Participation and Imposition: A Question for Catherine Keller’s Cloud of the Impossible

Cloud of the ImpossibleIn Cloud of the Impossible Catherine Keller offers an impressive and engaging theological contribution to our contemporary moment. From the moment I first came across Keller’s work, the breadth and depth of her research and writing has been something to marvel at. It is no different here, as Keller takes us from process to Nicolas of Cusa, from Edouard Glissant to Judith Butler, from ecology to questions of coloniality – and with such an ease of writing and weaving together these entanglements. Her literary form here mirrors the aims of Cloud of the Impossible. There is a clarity and lyricism to her writing that is also overcast by a cloud. Shadowy questions emerge in the light of revelation these necessary entanglements bring forth.
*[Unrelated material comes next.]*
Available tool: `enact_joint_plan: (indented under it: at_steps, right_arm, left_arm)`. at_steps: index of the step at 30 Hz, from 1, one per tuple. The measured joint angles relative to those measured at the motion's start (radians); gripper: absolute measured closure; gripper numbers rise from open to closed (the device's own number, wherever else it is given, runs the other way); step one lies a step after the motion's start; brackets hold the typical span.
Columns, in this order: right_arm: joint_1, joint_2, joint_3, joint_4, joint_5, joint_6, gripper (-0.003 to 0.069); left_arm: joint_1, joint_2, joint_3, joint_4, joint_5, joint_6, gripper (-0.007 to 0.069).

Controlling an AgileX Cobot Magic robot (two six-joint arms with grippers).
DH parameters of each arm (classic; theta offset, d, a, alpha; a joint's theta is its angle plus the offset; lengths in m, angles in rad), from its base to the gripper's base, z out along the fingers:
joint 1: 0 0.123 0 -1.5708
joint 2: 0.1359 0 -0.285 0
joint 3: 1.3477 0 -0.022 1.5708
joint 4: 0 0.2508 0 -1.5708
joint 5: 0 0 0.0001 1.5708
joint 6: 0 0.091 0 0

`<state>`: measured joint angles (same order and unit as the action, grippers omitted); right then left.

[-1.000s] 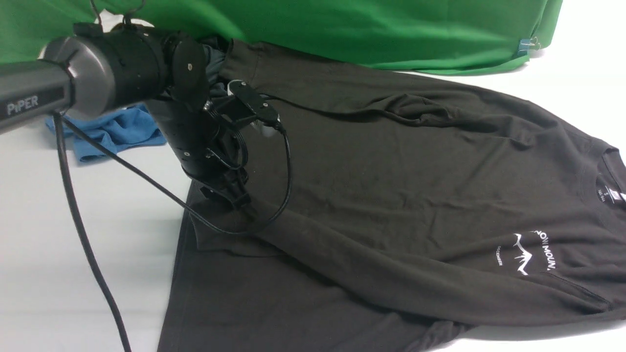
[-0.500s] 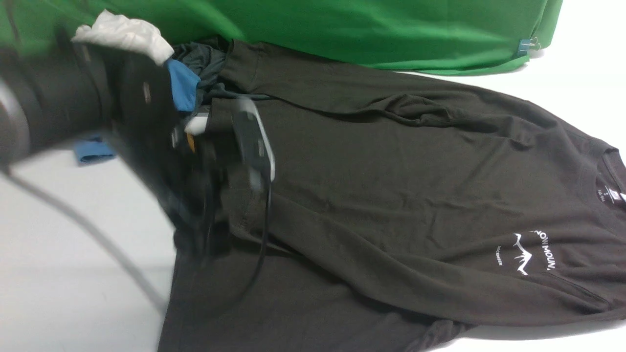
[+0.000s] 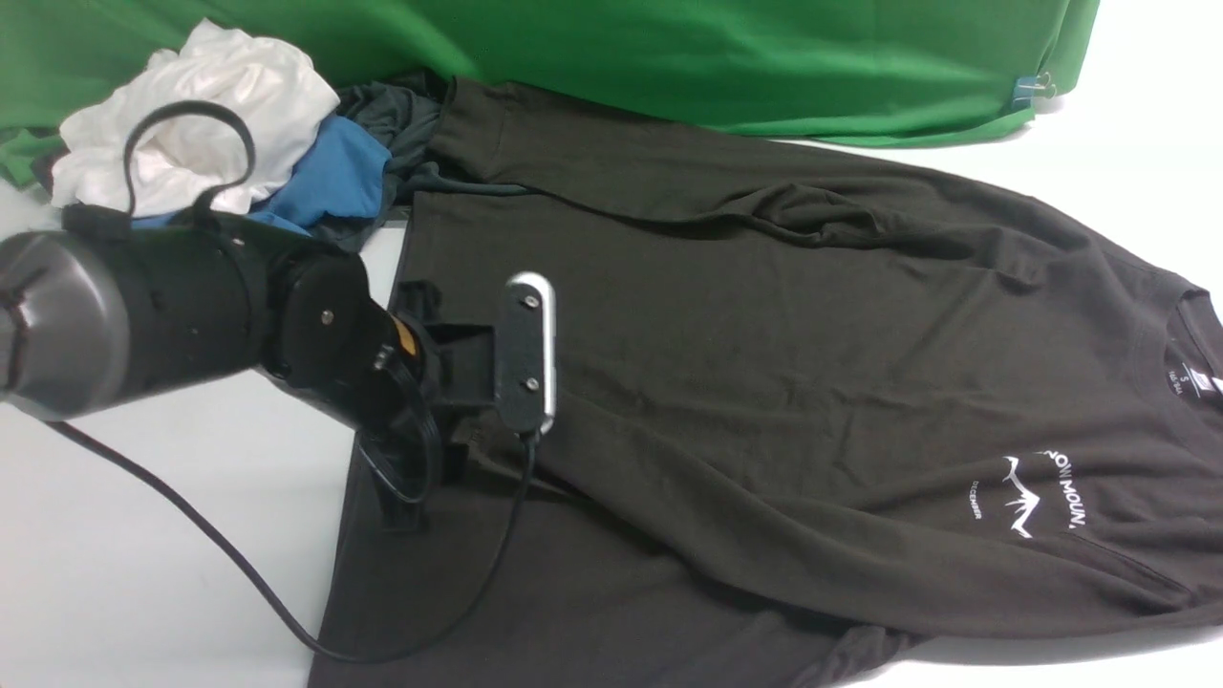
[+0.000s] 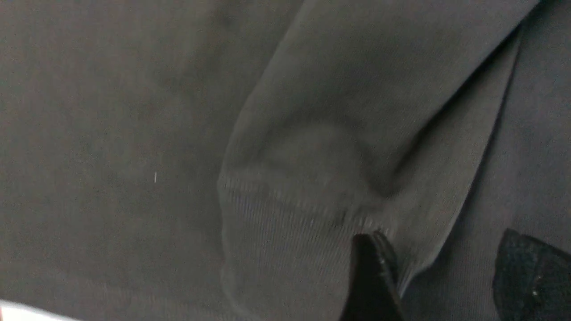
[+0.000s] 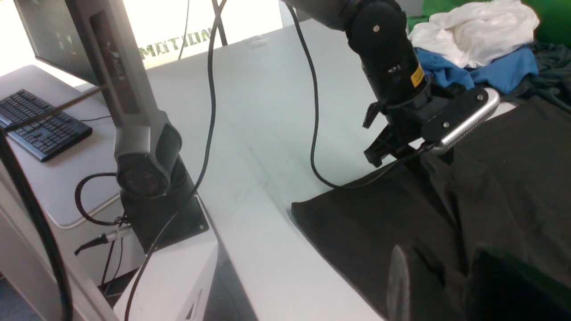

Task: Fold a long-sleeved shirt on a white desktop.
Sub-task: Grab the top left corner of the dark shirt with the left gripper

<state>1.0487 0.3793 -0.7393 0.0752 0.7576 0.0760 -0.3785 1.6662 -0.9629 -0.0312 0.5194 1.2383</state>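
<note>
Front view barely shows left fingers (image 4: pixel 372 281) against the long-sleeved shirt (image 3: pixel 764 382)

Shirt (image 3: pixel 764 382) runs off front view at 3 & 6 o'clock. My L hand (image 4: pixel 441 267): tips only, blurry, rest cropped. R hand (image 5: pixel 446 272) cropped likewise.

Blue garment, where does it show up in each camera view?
Front view: blue garment at upper left, under the white garment.
Left wrist view: not in it; mostly long-sleeved shirt fabric.
Right wrist view: blue garment beyond the left arm.
Shared landmark: the white garment lying on it, in front and right wrist views.
</note>
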Motion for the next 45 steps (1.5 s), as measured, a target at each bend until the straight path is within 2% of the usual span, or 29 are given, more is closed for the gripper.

For this post, I will mainly focus on questions of coloniality and the kinds of entanglement that seems to characterize it while also questioning Keller’s reading of Glissant and the question of the possible in the face of the impossible.

Questioning Entanglement

Participation names, then, the mindful alternative to the old impositions: to conquest and crusade, to slave markets and “free” markets. In answer to the stranglehold of capitalist entanglement, this participatory entanglement offers a key to inverting the inversions of each ruse of our political unconscious. It lets us comb out some snarls of Western history without pretending to have cut loose. Participation, a metaphor at once of ontological interrelation and of democratic action, lets its agent at once face the contradiction and open the wall. For what is a part of us, repeating itself in us, we may iterate otherwise. The ambiguous entanglement is not severed but rewoven. The relational ontology of becoming exists to intensify that possibility: the “third repetition,” the fold into the new. (256)

This quotation captures so much of what equally compels me and makes me suspicious of Keller’s project here. There is a sense in which the inescapability of our relational entanglements is precisely the space, or the fold, that engenders otherwise possibilities. This is something I hold to in my own work. Yet I’m concerned of the use of participation, here – a term she gathers from Glissant – as somehow diverging into the otherwise. I wonder about the capture of this terminology within a theological work and the resonances it still holds. Indeed, in some ways, I’m brought back to the recent book (and the event on AUFS) on Gil Anidjar’s Blood which, in some ways, charts a similar course (though more critical of Christianity). The hemotology of Christian relationality is such that coloniality is, indeed, the imposition, not simply of conquest and crusade, slave and “free” markets, but of participation in such logics, in such markets, in such modes of life. That is, while for Keller participation is not a way of freeing us from Western history or coloniality but is a mode of thinking and doing and becoming otherwise, I wonder if, drawing on Anidjar, participation (just as conquest, crusade, and the markets) is the undergirding imposition of coloniality. We can say that it was not always the case that colonial subjects were the subjects of coloniality. What does it mean that coloniality is, in part, the imposition of participation in subjection and subjectivity within the Western mode of conception?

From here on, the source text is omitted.